What this task involves —
Output, word for word, every line from the start of the listing down to and including the line that contains "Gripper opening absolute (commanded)"; include nothing else.

Source information —
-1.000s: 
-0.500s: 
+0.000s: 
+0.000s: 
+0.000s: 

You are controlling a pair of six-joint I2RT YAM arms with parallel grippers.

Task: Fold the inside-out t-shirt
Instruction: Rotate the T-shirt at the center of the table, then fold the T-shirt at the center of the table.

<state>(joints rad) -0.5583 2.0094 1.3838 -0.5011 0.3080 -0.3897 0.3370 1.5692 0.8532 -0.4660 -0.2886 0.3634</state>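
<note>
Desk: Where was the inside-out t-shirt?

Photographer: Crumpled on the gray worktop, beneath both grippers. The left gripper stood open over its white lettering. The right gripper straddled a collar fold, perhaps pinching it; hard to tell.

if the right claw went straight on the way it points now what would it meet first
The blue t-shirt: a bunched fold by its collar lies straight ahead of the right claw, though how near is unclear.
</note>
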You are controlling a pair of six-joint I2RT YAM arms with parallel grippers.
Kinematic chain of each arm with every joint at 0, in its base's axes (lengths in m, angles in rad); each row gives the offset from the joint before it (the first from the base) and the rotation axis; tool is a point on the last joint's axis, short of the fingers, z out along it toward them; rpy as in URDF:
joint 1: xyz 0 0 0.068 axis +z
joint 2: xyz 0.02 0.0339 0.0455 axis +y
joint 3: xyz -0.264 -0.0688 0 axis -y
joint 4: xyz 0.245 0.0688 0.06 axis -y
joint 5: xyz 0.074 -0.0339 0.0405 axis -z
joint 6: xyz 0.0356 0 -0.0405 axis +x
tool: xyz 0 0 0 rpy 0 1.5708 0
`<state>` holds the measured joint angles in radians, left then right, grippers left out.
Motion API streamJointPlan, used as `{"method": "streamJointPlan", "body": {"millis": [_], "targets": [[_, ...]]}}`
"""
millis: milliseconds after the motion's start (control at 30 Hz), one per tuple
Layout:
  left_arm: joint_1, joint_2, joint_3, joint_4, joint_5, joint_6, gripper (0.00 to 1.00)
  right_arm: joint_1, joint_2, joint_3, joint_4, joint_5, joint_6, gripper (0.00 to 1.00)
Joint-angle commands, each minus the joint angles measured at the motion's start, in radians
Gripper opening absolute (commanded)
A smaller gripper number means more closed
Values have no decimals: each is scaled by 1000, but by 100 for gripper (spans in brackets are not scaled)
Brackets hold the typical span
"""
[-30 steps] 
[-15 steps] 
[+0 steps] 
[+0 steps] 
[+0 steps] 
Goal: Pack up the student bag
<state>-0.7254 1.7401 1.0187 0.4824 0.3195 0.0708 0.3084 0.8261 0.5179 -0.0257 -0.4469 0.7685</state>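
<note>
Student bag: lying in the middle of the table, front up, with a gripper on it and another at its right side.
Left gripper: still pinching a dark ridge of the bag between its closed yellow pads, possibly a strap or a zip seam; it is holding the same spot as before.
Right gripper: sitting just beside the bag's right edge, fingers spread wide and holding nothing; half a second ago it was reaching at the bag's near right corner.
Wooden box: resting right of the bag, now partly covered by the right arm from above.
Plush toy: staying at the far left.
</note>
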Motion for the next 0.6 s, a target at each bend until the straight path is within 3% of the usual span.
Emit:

Answer to the problem —
-1.000s: 
-0.500s: 
+0.000s: 
+0.000s: 
+0.000s: 

You are controlling a pair of six-joint I2RT YAM arms with parallel grippers.

Task: Fold the inside-out t-shirt
Instruction: Rotate the T-shirt at the center of the table, then fold the T-shirt at the center of the table.

<state>(joints rad) -0.5583 2.0094 1.3838 -0.5011 0.3080 -0.3897 0.3370 1.5692 0.8532 -0.4660 -0.2886 0.3634</state>
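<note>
Desk: Where was the inside-out t-shirt?

Photographer: Crumpled on the gray worktop, beneath both grippers. The left gripper stood open over its white lettering. The right gripper straddled a collar fold, perhaps pinching it; hard to tell.

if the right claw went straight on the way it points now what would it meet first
The blue t-shirt: a bunched fold by its collar lies straight ahead of the right claw, though how near is unclear.
</note>
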You are controlling a pair of six-joint I2RT YAM arms with parallel grippers.
Kinematic chain of each arm with every joint at 0, in its base's axes (lengths in m, angles in rad); each row gives the offset from the joint before it (the first from the base) and the rotation axis; tool is a point on the last joint's axis, short of the fingers, z out along it toward them; rpy as in URDF:
joint 1: xyz 0 0 0.068 axis +z
joint 2: xyz 0.02 0.0339 0.0455 axis +y
joint 3: xyz -0.264 -0.0688 0 axis -y
joint 4: xyz 0.245 0.0688 0.06 axis -y
joint 5: xyz 0.074 -0.0339 0.0405 axis -z
joint 6: xyz 0.0356 0 -0.0405 axis +x
tool: xyz 0 0 0 rpy 0 1.5708 0
`<state>` holds the measured joint angles in radians, left then right, grippers left out.
Motion API streamJointPlan, used as `{"method": "streamJointPlan", "body": {"millis": [_], "targets": [[_, ...]]}}`
"""
millis: milliseconds after the motion's start (control at 30 Hz), one per tuple
Layout:
  left_arm: joint_1, joint_2, joint_3, joint_4, joint_5, joint_6, gripper (0.00 to 1.00)
  right_arm: joint_1, joint_2, joint_3, joint_4, joint_5, joint_6, gripper (0.00 to 1.00)
Joint-angle commands, each minus the joint angles measured at the motion's start, in radians
Gripper opening absolute (commanded)

Nothing further is required for this answer.